The component dependencies are inferred from the namespace hierarchy. If namespace a references namespace b then the component specified using defstate in namespace b will be started before the one specified in namespace a. When the system is shutdown the :stop functions for each state are called in the reverse order.

For example, we may have one namespace that loads the configuration and another that used the configuration to connect to a database. This could be expressed as follows:

(ns <app>.config
  (:require [cprop.core :refer [load-config]]
            [cprop.source :refer [from-resource]]
            [mount.core :refer [args defstate]]))

(defstate env :start (load-config :merge [(args)]))

The <app>.config namespace loads the config into the env state var. We can now access this config in a different namespace:

(ns app.db
  (:require [mount.core :refer [defstate]]
            [app.config :refer [env]]))

(defn connect! [config] ...)

(defn disconnect! [conn] ...)

(defstate conn :start (connect! env)
               :stop (disconnect! conn))

The component hierarchy is initialized by calling mount.core/start and stopped with mount.core/stop. This is done by the <app>.core/start-app and <app>.core/stop-app functions respectively.

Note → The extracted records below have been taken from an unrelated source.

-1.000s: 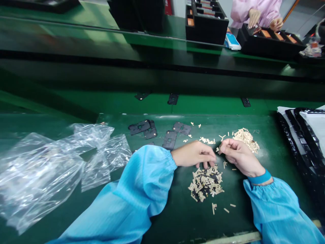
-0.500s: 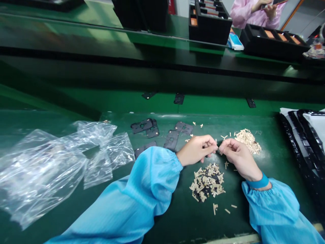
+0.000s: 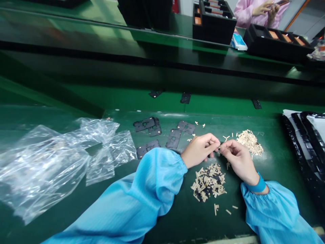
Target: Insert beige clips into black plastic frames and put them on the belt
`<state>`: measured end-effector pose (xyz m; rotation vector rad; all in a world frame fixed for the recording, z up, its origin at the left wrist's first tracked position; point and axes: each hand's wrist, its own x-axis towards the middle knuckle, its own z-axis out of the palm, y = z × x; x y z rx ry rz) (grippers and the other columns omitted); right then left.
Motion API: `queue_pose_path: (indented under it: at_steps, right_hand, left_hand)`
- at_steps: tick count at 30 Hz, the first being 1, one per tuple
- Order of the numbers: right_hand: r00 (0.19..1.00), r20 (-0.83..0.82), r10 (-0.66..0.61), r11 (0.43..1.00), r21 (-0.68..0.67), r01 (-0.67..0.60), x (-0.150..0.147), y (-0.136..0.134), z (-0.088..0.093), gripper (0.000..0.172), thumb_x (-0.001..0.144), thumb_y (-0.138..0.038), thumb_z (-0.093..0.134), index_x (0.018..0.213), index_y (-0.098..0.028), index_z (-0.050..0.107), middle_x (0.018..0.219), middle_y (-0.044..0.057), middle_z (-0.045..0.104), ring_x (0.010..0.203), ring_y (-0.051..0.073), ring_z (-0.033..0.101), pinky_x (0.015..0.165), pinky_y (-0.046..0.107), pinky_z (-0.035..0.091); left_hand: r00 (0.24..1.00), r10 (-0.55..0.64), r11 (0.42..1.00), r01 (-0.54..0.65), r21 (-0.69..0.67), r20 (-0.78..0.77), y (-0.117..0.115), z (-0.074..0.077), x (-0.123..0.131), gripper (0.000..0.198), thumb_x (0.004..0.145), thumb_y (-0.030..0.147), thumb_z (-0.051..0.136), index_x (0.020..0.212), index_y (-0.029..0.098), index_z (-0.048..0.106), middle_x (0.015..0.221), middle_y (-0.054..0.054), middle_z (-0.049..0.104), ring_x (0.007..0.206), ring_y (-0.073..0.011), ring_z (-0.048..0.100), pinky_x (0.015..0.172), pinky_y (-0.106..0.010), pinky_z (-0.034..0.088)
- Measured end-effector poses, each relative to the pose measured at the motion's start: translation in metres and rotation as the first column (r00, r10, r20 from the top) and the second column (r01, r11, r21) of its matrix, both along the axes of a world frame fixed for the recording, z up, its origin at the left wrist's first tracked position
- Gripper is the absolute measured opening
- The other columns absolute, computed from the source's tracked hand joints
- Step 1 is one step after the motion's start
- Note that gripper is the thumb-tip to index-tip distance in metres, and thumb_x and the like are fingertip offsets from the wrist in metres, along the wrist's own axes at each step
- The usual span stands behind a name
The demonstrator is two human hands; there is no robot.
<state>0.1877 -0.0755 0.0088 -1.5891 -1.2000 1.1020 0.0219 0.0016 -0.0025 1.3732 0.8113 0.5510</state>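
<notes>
My left hand [image 3: 201,149] and my right hand [image 3: 238,159] meet fingertip to fingertip above the green table. Both are pinched closed around a tiny tan piece [image 3: 219,147] that is mostly hidden by the fingers. Just below them lies a pile of small tan and black parts [image 3: 209,182]. Beyond my right hand sits a second pile, of pale beige bits [image 3: 250,141]. A few loose strips are scattered by both piles. Flat black plastic plates [image 3: 173,138] lie to the left of my left hand.
Crumpled clear plastic bags [image 3: 50,162] cover the left side. Black-edged trays or packs [image 3: 302,145] are stacked at the right. On the raised shelf stand black divided boxes [image 3: 276,44]. Behind it a co-worker in a pink sleeve [image 3: 245,13] holds a flat object.
My fingertips have come closer together, and my right wrist has turned slightly. The whole view has shifted a little, so the table things appear somewhat to the right.
</notes>
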Motion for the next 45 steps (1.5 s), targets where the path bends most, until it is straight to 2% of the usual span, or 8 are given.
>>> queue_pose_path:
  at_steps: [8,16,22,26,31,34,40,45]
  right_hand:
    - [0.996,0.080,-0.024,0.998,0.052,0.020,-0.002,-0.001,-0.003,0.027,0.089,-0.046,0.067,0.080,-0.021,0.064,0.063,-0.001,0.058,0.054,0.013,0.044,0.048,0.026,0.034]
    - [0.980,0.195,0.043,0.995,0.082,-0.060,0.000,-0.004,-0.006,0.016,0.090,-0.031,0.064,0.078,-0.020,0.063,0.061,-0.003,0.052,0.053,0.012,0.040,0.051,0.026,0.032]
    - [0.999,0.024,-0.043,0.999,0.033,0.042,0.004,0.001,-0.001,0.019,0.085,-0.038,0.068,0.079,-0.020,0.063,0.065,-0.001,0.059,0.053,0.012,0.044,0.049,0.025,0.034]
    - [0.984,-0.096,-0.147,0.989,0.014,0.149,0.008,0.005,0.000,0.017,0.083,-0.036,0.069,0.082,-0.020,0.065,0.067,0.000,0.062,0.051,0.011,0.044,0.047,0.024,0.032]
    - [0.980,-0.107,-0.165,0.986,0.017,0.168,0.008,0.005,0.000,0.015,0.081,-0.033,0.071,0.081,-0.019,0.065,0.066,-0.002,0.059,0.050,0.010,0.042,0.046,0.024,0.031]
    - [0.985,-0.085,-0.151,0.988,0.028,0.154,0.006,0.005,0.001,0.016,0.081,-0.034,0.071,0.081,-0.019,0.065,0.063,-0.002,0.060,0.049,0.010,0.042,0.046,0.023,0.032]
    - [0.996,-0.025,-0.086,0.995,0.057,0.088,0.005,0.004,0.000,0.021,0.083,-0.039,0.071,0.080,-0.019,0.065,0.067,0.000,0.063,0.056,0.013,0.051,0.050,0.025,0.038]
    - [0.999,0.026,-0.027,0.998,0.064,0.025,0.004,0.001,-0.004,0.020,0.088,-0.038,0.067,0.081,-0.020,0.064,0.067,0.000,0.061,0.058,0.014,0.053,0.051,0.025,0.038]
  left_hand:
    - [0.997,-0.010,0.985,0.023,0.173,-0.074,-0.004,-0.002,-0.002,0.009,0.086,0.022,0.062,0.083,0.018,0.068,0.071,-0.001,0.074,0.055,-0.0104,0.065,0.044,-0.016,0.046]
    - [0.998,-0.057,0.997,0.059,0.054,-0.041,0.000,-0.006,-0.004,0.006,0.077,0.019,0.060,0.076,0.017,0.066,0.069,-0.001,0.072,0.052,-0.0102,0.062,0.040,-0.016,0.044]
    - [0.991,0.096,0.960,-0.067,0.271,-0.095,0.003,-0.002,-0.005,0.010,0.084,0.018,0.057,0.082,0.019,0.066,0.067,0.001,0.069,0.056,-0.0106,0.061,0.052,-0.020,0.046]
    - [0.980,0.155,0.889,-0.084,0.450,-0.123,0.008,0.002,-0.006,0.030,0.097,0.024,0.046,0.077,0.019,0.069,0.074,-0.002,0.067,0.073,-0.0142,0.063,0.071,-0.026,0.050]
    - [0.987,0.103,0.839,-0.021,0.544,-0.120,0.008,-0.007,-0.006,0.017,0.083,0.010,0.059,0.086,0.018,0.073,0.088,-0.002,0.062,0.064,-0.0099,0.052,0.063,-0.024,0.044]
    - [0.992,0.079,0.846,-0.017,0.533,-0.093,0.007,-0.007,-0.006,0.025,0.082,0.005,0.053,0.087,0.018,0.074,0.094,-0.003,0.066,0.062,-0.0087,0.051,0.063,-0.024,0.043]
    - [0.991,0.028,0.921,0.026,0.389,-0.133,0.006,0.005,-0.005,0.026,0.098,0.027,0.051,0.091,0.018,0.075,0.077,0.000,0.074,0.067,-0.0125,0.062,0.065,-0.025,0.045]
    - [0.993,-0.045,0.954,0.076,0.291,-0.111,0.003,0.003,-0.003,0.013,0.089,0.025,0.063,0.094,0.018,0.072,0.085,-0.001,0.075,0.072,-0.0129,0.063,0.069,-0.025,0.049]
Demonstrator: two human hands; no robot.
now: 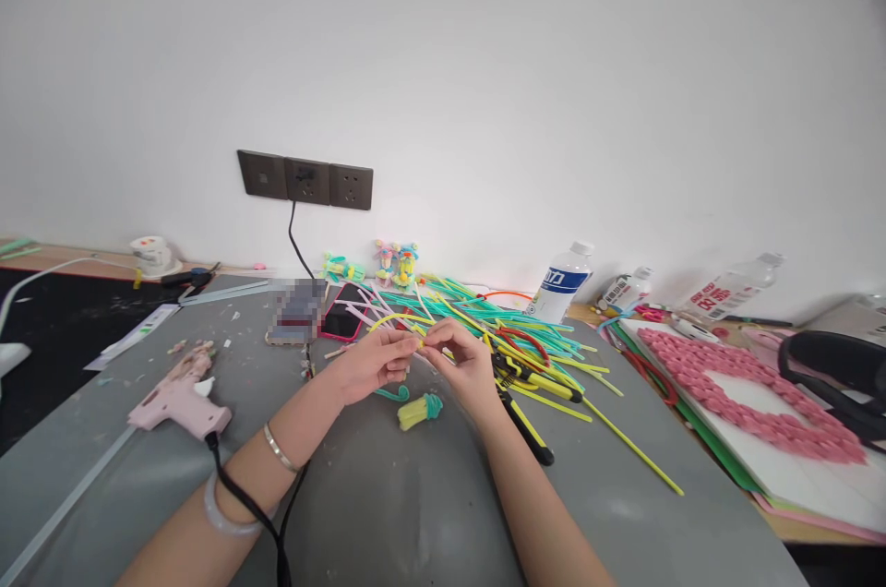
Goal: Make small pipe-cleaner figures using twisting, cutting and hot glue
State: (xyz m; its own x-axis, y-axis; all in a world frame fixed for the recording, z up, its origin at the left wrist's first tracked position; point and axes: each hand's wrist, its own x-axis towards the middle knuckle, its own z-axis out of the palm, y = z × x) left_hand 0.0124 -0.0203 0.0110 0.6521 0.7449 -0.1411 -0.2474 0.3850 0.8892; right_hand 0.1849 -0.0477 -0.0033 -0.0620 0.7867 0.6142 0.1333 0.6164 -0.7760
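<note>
Over the middle of the grey table, my left hand (374, 364) and my right hand (465, 373) meet fingertip to fingertip. Both pinch a yellow pipe cleaner (394, 317), which arcs up behind the fingers; only a bit of it shows at the pinch. Just below the hands lies a small bundle (417, 412) of folded yellow pipe cleaner with teal wound round one end. A curled teal pipe cleaner (394, 394) sits beside it, partly hidden by my left hand. Black-and-yellow pliers (526, 428) rest right of my right wrist.
Loose pipe cleaners (477, 315) spread behind the hands. A pink glue gun (181, 398) lies left, its black cord crossing my left forearm. Two phones (294, 315), a bottle (559, 282) and small pipe-cleaner figures (398, 264) stand farther back. Right is a board with a pink ring (748, 402).
</note>
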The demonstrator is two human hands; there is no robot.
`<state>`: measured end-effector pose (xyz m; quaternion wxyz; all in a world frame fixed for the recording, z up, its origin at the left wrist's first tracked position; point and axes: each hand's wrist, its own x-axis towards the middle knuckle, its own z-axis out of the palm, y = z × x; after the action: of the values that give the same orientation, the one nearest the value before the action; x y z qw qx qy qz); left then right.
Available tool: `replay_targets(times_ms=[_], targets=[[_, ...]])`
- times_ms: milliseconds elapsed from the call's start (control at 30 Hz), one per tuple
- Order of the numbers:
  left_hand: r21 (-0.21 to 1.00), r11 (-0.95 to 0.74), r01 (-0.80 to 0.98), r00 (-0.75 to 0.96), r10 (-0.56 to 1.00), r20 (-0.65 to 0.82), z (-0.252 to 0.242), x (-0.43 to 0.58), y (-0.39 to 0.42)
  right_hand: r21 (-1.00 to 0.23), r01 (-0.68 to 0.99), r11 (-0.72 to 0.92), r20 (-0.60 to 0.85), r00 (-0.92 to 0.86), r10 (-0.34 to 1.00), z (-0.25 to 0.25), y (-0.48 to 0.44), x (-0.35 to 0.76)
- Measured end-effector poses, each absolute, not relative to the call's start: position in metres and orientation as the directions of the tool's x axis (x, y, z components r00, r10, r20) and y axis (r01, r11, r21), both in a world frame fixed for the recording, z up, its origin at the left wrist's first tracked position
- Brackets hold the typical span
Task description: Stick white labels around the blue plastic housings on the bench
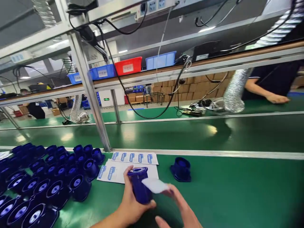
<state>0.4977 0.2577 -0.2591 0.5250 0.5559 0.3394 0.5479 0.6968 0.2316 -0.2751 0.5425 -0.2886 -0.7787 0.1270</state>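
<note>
A dark blue part [139, 190] stands slightly tilted in the left hand [133, 207], which is clamped around it, fingers on the far side and thumb low on the near side. A white label [154, 185] sits at the fingertips of the right hand [184, 207], its free end overlapping the part; whether it touches is unclear. The right thumb is apart from the fingers — I cannot tell if the label is pinched or just clinging.

Just beyond the left hand lie label sheets [133, 157] with blue-and-white print. A lone blue piece [180, 170] rests beyond the right hand on the green table [225, 193]; rows of similar pieces [55, 191] fill the area left of the hands. Farther ahead, a metal post [90, 95] rises, and a shelf [213, 65] carries a red bin [133, 63] between blue ones — while another person's hand [276, 98] rests far right.
</note>
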Motion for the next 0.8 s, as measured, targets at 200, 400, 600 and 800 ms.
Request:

Luminus provides an <app>.user namespace found in the env/dev/clj/user.clj file. This namespace provides convenience functions for starting and stopping the application states from the REPL:

(ns user
  (:require [mount.core :as mount]
            [<app>.config :refer [env]]
            <app>.core))

(defn start []
  (mount/start-without #'<<project-ns>>.core/repl-server))

(defn stop []
  (mount/stop-except #'<<project-ns>>.core/repl-server))

(defn restart []
  (stop)
  (start))

The states can be started selectively by explicitly providing the namespaces to be started and stopped to the start and stop functions:

(mount.core/start #'app.config #'app.db)

(mount.core/stop #'app.config #'app.db)

Alternatively, it's possible to specify the namespaces that should be omitted from the lifecycle using the start-without function:

(start-without #'app.db)

Finally, the states can be replaced by alternate ones such as mock states for testing using the start-with function:

(start-with #'app.db #'app.test.mock-db)

In the above example, the app.db will be replaced by the app.test.mock-db when the the components are loaded.

Please see the official documentation for further details on using mount.